Keeping the Cloudflare API ‘all green’ using Python-based testing

Keeping the Cloudflare API 'all green' using Python-based testing

Keeping the Cloudflare API 'all green' using Python-based testing

At Cloudflare, we reuse existing core systems to power multiple products and testing of these core systems is essential. In particular, we require being able to have a wide and thorough visibility of our live APIs’ behaviors. We want to be able to detect regressions, prevent incidents and maintain healthy APIs. That is why we built Scout.

Scout is an automated system periodically running Python tests verifying the end to end behavior of our APIs. Scout allows us to evaluate APIs in production-like environments and thus ensures we can green light a production deployment while also monitoring the behavior of APIs in production.

Why Scout?

Before Scout, we were using an automated test system leveraging the Robot Framework. This older system was limiting our testing capabilities. In fact, we could not easily match json responses against keys we were looking for. We would abandon covering different behaviors of our APIs as it was impossible to decide on which resources a given test suite would run. Two different test suites would create false negatives as they were running on the same account.

Regarding schema validation, only API responses were validated against a json schema and tests would not fail if the response did not match the schema. Moreover, It was impossible to validate API requests.

Test suites were run in a queue, making the delay to a new feature assessment dependent on the number of test suites to run. The queue would as well potentially make newer test suites run the following day. Hence we often ended up with a mismatch between tests and APIs versions. Test steps could not be run in parallel either.

We could not split test suites between different environments. If a new API feature was being developed it was impossible to write a test without first needing the actual feature to be released to production.

We built Scout to overcome all these difficulties. We wanted the developer experience to be easy and we wanted Scout to be fast and reliable while spotting any live API issue.

A Scout test example

Scout is built in Python and leverages the functionalities of Pytest. Before diving into the exact capabilities of Scout and its architecture, let’s have a quick look at how to use it!
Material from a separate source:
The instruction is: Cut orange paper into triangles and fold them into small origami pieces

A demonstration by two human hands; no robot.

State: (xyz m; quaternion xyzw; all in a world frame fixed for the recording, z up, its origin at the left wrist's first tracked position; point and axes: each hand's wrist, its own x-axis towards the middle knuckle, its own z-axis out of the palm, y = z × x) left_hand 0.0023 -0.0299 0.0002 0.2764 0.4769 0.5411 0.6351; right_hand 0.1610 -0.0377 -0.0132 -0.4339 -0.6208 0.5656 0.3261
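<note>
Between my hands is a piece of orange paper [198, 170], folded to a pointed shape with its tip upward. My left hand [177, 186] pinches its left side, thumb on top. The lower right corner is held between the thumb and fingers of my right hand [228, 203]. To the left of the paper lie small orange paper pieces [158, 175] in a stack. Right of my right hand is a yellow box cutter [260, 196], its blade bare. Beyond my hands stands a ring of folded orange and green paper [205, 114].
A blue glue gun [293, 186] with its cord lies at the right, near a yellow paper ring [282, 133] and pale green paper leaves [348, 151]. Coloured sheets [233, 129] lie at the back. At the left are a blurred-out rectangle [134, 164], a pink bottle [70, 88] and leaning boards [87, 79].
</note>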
Following is an example of a Scout test on the Rulesets API (the docs are available here):

from scout import requires, validate, Account, Zone

@validate(schema="rulesets", ignorePaths=["accounts/[^/]+/rules/lists"])
@requires(
    account=Account(
        entitlements={"rulesets.max_rules_per_ruleset": 2),
    zone=Zone(plan="ENT",
        entitlements={"rulesets.firewall_custom_phase_allowed": True},
        account_entitlements={"rulesets.max_rules_per_ruleset": 2 }))
class TestZone:
    def test_create_custom_ruleset(self, cfapi):
        response = cfapi.zone.request(
            "POST",
            "rulesets",
            payload=f"""{{
            "name": "My zone ruleset",
            "description": "My ruleset description",
            "phase": "http_request_firewall_custom",
            "kind": "zone",
            "rules": [
                {{
                    "description": "My rule",
                    "action": "block",
                    "expression": "http.host eq "fake.net""
                }}
            ]
        }}""")
        response.expect_json_success(
            200,
            result=f"""{{
            "name": "My zone ruleset",
            "version": "1",
            "source": "firewall_custom",
            "phase": "http_request_firewall_custom",
            "kind": "zone",
            "rules": [
                {{
                    "description": "My rule",
                    "action": "block",
                    "expression": "http.host eq "fake.net"",
                    "enabled": true,
                    ...
                }}
            ],
            ...
        }}""")

A Scout test is a succession of roundtrips of requests and responses against a given API. We use the functionalities of Pytest fixtures and marks to be able to target specific resources while validating the request and responses.  Pytest marks in Scout allow to provide an extra set of information to test suites. Pytest fixtures are contexts with information and methods which can be used across tests to enhance their capabilities. Hence the conjunction of marks with fixtures allow Scout to build the whole harness required to run a test suite against APIs.

Being able to exactly describe the resources against which a given test will run provides us confidence the live API behaves as expected under various conditions.

The cfapi fixture provides the capability to target different resources such as a Cloudflare account or a zone. In the test above, we use a Pytest mark @requires to describe the characteristics of the resources we want, e.g. we need here an account with a flag allowing us to have 2 rules for a ruleset. This will allow the test to only be run against accounts with such entitlements.

The @validate mark provides the capability to validate requests and responses to a given OpenAPI schema (here the rulesets OpenAPI schema). Any validation failure will be reported and flagged as a test failure.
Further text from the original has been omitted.